# Chapter 4: Dipping Toes in Deep Learning

## 1️⃣ Chapter Overview

In the previous chapters, we learned about the building blocks (Tensors, Variables) and the tools (Keras, tf.data) of TensorFlow. Now, we finally put them to use to build actual Deep Learning models.

This chapter introduces the three fundamental pillars of deep learning architectures, applying each to a specific real-world problem type:

1.  **Fully Connected Networks (FCNs):** We will build an **Autoencoder** to restore/denoise corrupted images (Unsupervised Learning).
2.  **Convolutional Neural Networks (CNNs):** We will build a **Classifier** to identify objects in images using the CIFAR-10 dataset (Computer Vision).
3.  **Recurrent Neural Networks (RNNs):** We will build a **Forecaster** to predict future CO2 levels based on historical time-series data (Sequence Modeling).

**Practical Skills:**
* Image restoration/denoising.
* Handling multi-dimensional image data for CNNs.
* Preprocessing time-series data (windowing, differencing) for RNNs.
* Implementing `SimpleRNN`, `Conv2D`, and `Dense` layers.

## 2️⃣ Section 1: Fully Connected Networks (Autoencoders)

### 2.1 Theoretical Explanation

**What is an Autoencoder?**
An Autoencoder is a type of neural network trained to copy its input to its output.
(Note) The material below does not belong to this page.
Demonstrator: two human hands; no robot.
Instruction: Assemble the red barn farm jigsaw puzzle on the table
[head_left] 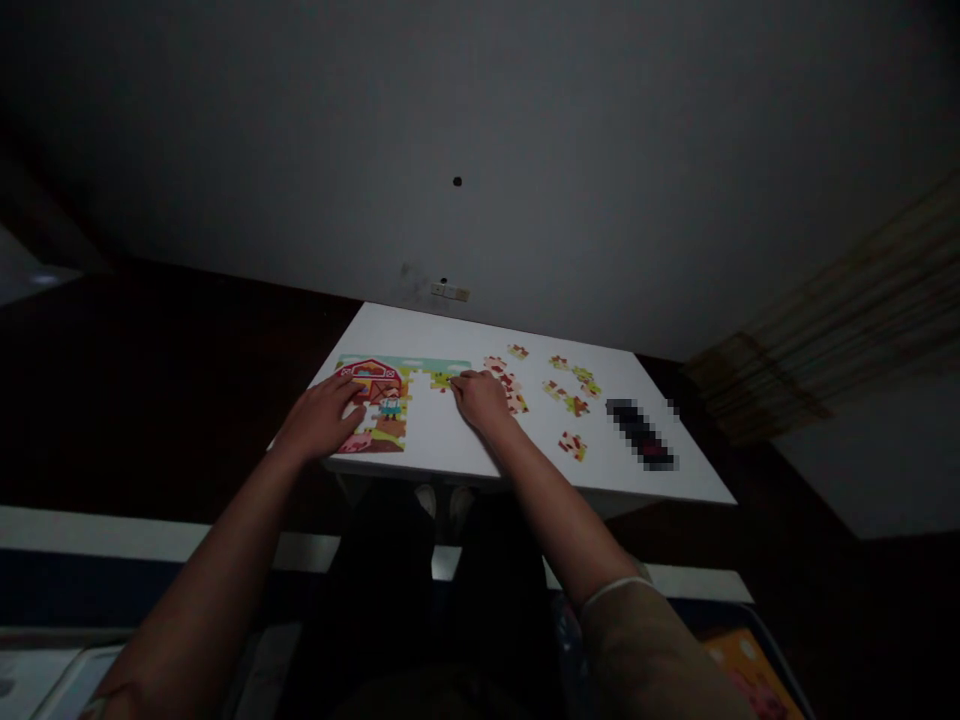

It usually consists of two parts:
1.  **Encoder:** Compresses the input $x$ into a lower-dimensional latent representation (code) $h$. 
    $$ h = f(x) $$
2.  **Decoder:** Reconstructs the input $x'$ from the latent representation $h$.
    $$ x' = g(h) $$

**Why use it?**
If the network is forced to prioritize which information to keep (by creating a bottleneck), it learns useful features about the data. Here, we use a **Denoising Autoencoder**. We feed it a *corrupted* image and force it to predict the *clean* original image. This forces the model to learn the underlying structure of the visual data to fill in the missing pieces.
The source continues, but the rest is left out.